Mr RUDDOCK: I do not know where else we are going to get that sort of information, and I would regard that as being particularly helpful.
CHAIR: In regard to Mr Ruddock’s questions, is there a need for some external review of DFAT? I do not know how to judge the culture of a department or whatever. But has the underfunding caused other problems in terms of the management of staff.? I noticed you have talked about languages and that sort of thing. Have we had enough new blood entering the department?
Mr RUDDOCK: Do it like a university does. You get an actual team of people, former heads of the American, British, some business people and others to actually review how DFAT does pursue its operations. Would that be helpful?
Mr Shearer : It could be. I think any organisation should be prepared to open itself up to that sort of thing, not all the time. Otherwise, you just end up in a spiral of self-examination and doubt, but I certainly think that can be valuable. Going to your question, Mr Chairman, this is anecdotal necessarily but I do not think it is a secret that in DFAT there is a growing sense of strain and issues with morale because people are overstretched and run a bit ragged. I am sure people often like that, but I think there are issues there because of this long-term trend we have identified and it is difficult for people.
Mr ADAMS: Do you accept that it is really about what is the focus of the diplomacy of the country and that debate is not really very broad or understood in society? I think that is one of the bigger issues that faces that department, that it is not a part of everyday thinking or debate or discussion within the parliament. Trade hardly ever comes up as a debating or discussion point within the parliamentary processes. These are all the issues where, if you want to get a focus on how you expand something or the importance of it, you have to have a focus of why it is more important, not just a plea that we are working too hard; there is too much going on; we cannot do it.
Mr Shearer : I think that is absolutely right. I think DFAT’s public diplomacy needs to start at home. I think the stereotype in the public conscientiousness is a bit like the one that Mr Ruddock alluded to with diplomat’s in Canberra: pinstripes and cocktail parties. Whereas the reality of being an Australian diplomat today is forcing your way through a hot, crowded airport lounge taking bottled water to Australians who are stranded somewhere in a consular emergency. DFAT is really, in my view, bad at explaining to people that is what we really do. We do go to the occasional cocktail party, I am sure, but what diplomats are doing makes the life of ordinary Australians better and you have got to explain how that is the case.

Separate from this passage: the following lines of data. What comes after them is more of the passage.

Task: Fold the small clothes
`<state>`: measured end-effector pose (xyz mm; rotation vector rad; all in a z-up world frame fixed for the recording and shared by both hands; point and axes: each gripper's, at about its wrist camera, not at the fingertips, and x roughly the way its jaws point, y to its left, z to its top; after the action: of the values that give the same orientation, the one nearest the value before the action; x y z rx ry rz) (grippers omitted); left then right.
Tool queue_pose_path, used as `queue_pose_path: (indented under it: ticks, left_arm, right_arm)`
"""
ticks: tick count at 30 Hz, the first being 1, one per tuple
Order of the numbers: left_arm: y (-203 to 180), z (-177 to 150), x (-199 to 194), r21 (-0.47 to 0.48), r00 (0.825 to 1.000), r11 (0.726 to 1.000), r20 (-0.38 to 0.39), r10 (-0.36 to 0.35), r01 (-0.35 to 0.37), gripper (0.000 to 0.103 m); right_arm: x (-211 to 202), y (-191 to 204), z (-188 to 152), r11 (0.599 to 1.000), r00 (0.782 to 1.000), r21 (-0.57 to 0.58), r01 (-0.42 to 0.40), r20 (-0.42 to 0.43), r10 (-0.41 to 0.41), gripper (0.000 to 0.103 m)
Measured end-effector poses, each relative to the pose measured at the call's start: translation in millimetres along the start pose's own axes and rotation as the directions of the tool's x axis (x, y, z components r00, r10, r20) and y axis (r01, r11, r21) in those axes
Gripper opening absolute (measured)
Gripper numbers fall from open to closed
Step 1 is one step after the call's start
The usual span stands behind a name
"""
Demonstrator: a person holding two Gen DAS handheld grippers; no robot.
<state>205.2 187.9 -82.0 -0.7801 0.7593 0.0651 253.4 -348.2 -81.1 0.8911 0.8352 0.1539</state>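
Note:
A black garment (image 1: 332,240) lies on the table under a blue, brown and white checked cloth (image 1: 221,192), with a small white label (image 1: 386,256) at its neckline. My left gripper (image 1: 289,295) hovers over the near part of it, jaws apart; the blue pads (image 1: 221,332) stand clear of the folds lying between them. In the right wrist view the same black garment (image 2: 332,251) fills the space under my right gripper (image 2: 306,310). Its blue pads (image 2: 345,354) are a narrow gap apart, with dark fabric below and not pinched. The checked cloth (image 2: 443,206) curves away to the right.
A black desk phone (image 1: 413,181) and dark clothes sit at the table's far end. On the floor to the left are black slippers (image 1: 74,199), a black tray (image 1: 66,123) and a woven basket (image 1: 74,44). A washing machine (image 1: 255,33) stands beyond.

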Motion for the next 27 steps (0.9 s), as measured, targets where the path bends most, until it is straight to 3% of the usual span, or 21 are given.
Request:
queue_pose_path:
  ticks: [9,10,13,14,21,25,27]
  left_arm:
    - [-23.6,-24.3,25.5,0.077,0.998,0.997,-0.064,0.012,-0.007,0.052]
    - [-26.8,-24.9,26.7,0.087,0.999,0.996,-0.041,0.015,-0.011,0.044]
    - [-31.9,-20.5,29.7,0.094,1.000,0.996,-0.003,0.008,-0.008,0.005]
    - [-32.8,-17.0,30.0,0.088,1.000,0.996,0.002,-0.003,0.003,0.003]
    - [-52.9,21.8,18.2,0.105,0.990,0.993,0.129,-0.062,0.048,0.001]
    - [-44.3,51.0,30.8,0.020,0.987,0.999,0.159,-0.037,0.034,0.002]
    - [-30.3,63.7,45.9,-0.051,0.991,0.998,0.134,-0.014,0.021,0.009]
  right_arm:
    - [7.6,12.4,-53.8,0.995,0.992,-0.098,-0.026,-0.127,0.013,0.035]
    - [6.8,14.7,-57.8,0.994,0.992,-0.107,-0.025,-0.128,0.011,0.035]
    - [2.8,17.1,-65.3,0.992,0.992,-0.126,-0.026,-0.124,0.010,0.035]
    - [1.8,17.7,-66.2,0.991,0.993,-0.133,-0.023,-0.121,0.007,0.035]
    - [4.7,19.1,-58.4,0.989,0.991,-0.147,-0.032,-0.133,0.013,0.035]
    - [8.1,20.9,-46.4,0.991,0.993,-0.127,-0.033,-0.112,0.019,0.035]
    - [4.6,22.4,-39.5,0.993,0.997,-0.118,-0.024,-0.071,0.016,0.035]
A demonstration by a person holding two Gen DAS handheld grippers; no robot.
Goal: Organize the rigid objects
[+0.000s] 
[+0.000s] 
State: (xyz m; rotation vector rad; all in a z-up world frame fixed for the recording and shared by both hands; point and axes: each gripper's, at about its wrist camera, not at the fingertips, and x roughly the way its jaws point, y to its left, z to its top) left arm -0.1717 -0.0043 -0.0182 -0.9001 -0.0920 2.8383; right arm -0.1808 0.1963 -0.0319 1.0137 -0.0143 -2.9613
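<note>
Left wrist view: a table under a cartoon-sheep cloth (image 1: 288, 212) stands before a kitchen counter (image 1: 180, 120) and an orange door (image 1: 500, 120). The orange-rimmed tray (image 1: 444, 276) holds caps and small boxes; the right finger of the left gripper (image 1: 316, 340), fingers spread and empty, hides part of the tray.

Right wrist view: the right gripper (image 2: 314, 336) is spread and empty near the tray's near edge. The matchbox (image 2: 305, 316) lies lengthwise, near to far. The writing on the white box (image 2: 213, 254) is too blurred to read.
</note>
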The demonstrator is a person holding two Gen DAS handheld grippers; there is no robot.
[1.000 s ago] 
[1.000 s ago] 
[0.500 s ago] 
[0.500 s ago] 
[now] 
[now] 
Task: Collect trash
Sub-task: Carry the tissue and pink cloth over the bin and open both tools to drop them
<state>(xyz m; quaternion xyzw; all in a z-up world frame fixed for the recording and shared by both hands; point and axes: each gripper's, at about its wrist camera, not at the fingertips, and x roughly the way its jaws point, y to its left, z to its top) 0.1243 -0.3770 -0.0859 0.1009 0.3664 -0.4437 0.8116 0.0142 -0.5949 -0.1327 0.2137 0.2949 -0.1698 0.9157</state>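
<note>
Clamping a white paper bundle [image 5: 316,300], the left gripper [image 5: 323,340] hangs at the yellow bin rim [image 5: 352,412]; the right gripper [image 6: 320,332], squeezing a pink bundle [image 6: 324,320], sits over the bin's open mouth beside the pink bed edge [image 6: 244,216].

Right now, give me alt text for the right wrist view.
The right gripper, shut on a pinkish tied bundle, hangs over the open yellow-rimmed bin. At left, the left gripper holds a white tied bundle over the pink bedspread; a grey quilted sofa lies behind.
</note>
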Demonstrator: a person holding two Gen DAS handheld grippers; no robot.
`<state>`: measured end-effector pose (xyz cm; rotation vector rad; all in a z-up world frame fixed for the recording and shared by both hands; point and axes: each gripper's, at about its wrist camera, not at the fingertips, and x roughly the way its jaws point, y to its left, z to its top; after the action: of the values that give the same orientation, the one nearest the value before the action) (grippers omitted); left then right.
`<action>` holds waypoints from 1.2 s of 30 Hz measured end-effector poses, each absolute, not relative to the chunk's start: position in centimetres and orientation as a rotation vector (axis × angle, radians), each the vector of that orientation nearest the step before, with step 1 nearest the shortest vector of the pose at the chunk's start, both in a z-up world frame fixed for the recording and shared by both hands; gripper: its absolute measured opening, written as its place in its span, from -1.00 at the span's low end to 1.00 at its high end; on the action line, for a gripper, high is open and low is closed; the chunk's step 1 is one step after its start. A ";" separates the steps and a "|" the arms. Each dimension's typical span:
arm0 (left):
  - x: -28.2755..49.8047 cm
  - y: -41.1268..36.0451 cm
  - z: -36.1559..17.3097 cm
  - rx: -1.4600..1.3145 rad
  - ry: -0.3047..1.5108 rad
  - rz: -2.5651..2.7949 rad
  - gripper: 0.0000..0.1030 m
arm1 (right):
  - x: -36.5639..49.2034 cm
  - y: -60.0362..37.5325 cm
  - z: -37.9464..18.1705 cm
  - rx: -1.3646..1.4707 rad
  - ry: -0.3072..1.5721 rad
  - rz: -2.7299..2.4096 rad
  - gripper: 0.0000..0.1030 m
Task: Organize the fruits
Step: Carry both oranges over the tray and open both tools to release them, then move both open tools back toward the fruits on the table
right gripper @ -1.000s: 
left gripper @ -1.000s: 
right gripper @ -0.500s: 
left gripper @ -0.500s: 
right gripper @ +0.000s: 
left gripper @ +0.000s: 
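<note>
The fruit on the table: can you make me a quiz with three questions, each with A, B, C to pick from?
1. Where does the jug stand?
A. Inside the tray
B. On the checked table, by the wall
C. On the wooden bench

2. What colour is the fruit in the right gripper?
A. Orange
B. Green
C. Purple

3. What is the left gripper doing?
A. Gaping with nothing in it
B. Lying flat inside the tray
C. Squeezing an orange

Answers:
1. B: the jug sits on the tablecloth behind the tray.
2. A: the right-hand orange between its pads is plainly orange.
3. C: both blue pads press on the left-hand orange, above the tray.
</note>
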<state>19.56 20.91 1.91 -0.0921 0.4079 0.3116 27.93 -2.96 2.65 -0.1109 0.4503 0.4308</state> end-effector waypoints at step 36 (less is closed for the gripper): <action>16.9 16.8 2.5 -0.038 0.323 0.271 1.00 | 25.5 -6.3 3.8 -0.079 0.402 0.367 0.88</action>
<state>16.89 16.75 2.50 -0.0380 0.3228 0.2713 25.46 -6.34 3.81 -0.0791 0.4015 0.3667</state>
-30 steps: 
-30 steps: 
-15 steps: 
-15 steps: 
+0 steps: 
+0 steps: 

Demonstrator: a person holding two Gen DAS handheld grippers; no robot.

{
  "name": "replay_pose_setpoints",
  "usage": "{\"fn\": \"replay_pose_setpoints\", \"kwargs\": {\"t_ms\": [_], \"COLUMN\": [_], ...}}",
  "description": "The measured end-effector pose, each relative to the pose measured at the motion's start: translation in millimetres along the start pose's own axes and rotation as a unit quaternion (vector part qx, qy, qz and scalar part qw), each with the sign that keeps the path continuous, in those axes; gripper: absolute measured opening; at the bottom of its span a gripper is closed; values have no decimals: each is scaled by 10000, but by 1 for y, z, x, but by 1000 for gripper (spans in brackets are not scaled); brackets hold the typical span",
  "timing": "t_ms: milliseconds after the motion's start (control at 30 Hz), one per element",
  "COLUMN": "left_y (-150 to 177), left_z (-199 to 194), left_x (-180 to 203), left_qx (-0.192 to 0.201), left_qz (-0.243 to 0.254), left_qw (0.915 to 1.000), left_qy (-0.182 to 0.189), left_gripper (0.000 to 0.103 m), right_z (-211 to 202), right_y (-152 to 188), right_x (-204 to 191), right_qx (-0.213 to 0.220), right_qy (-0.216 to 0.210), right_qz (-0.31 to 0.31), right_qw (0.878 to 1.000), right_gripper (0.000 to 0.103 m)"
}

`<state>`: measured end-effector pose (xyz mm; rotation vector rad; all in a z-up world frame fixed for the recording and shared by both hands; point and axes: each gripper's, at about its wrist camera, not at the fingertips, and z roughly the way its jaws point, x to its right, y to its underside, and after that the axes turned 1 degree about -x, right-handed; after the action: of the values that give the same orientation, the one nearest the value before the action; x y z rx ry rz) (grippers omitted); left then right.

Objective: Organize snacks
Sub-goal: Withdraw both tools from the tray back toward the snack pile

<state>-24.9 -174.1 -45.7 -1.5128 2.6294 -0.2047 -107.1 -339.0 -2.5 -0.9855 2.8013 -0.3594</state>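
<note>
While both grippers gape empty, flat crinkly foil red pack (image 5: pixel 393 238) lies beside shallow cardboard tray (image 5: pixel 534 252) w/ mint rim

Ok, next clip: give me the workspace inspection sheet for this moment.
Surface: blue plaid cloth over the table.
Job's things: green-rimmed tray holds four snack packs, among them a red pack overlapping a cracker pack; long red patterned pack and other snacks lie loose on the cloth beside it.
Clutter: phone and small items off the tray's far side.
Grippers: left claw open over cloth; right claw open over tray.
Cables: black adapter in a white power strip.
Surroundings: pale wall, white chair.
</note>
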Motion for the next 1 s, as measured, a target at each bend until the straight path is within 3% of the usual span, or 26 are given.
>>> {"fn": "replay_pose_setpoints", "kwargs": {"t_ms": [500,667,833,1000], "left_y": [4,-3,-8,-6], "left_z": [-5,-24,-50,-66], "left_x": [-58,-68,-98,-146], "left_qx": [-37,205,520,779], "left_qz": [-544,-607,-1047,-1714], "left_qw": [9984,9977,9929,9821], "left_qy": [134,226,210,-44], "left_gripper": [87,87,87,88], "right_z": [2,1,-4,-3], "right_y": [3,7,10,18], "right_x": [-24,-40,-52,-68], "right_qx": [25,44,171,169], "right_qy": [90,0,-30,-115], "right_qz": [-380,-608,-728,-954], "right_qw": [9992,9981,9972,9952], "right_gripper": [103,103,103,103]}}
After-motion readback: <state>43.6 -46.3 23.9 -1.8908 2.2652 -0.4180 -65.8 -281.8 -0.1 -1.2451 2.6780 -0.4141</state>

Mr ADAMS: You would learn more at a Labor Party cocktail party than you would at all the others.
CHAIR: We do not have cocktail parties.
Dr STONE: Reflecting on what you said before about some of the diplomats not being necessarily connected sufficiently when they come back to Australia when they do their debriefing and so on, have you got a view about whether or not it is more or less advantageous to have a career diplomat who has come through DFAT versus a Tim Fischer style appointment where someone has come out of the political sea, or a key business appointee?
Mr Shearer : I am a former diplomat but I am not one of the career diplomats who resents political appointees. There have been outstanding political appointees from both sides of politics and there have been pretty ordinary political appointees from both sides of politics, but if you get the right person I think it is a real force multiplier because ultimately diplomacy is about politics and no-one understands politics the way politicians do. So, I totally think that there is a place for those appointments.
CHAIR: Thank you very much for your evidence today. I think it has been most enlightening and helpful for the committee. Obviously the secretariat will be writing to you about some of the additional information that we have requested. They will also send you a copy of the transcript of your evidence to which any necessary corrections can be made.
Mr RUDDOCK: It was first class, notwithstanding my cynicism.